The Adams administration has lifted the vaccine requirement for New York City public school students to attend prom.
“I am thrilled that, starting this year, every one of our young people will have the chance to celebrate all of their hard work with a prom and graduation, regardless of vaccination status,” Mayor Eric Adams said in a press release announcing the decision.
“I encourage anyone who hasn’t yet gotten vaccinated to do so,” he added.
The education department had previously said it would require proof of vaccination in order for students to attend the milestone event.
Officials do recommend students wear a high quality mask to prom. Private venues can still require all participants to be vaccinated, and guests other than public school students must have their shots.
The news comes as COVID-19 cases have been rising in schools again. According to the most recent data from the education department, there were 2,581 new cases reported among students and staff on Monday alone. Across the city, cases are also rising and the Department of Health raised the COVID alert level from low to medium last week.

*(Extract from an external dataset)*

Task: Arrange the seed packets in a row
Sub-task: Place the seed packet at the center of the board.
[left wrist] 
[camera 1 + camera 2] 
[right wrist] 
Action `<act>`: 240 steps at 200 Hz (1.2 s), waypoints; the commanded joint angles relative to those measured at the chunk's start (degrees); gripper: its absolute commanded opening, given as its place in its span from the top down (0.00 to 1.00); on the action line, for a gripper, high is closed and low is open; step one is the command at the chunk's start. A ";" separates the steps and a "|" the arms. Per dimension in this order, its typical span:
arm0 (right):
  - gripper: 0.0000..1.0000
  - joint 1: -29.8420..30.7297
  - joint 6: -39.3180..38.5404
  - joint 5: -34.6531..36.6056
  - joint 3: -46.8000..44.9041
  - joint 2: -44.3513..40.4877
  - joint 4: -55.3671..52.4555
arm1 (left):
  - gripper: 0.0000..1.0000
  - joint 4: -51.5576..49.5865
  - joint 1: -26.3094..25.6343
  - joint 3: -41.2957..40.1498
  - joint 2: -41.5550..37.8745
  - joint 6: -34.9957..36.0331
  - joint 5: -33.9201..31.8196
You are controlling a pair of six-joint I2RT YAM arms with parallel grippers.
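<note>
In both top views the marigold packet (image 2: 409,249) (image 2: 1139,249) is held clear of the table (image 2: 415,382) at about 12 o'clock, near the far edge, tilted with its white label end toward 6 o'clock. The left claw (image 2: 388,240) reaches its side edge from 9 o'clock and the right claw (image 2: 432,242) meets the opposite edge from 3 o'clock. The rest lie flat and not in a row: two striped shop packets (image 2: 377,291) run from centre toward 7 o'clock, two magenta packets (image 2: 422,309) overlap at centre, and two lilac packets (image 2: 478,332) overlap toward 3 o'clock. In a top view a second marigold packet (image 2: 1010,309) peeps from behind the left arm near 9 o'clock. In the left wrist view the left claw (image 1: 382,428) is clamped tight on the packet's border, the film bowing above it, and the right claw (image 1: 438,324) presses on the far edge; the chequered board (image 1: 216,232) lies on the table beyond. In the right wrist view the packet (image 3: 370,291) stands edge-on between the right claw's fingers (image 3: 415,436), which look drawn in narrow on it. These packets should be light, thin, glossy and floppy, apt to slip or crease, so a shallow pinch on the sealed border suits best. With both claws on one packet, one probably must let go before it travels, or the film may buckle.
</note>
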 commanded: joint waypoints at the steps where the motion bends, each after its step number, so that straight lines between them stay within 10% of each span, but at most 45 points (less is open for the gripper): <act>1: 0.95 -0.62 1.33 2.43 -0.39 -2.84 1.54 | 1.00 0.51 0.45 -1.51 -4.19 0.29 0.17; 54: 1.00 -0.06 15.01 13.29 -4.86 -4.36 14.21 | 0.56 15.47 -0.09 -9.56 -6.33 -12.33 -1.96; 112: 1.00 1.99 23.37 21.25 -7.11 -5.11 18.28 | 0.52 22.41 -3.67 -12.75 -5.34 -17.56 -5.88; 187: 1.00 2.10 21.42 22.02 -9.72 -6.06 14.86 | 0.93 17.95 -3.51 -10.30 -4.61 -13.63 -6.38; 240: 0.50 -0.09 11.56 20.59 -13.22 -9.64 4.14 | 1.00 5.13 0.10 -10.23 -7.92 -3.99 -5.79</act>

Acknowledging the increase in cases, the education department announced earlier this month that schools would be sending home four test kits per pupil every week: two to be used by the student, and two by family members.
But as prom season approached, some local lawmakers began lobbying education officials to drop the vaccine mandate for the milestone celebrations. Along with five other state and city lawmakers, Rep. Nicole Malliotakis sent a letter to Schools Chancellor David Banks last month asking him to reverse the vaccination requirement for prom. The New York Post reported that a group of City Council members sent another letter urging the same last weekend.
Mark Cannizzaro, president of the Council of School Supervisors and Administrators, said the decision “makes sense as it is consistent with protocols in place during the school day.”
Students do not need to be vaccinated to attend school, although they must be vaccinated to play after-school sports and participate in certain other extracurriculars.
There is a requirement for all school staff to be vaccinated. That vaccine mandate for educators, like all city workers, has withstood multiple court challenges and the Adams administration has kept it in place even as it has lifted the requirement for certain performers and athletes.
While Adams has kept most of the de Blasio administration’s vaccine requirements in place, he has also encouraged New Yorkers to embrace a greater sense of normalcy. He lifted the mask mandate for K-12 schools in early March.
In the announcement this week, NYC Health Commissioner Dr. Ashwin Vasan said caution is crucial, but so is celebration.
“Vaccinations remain a lifesaving tool,” he said. “Masks worn indoors continue to reduce risk of transmission. But another critical resource for health is togetherness and celebration — for which these events are so critical in the lives of young people.”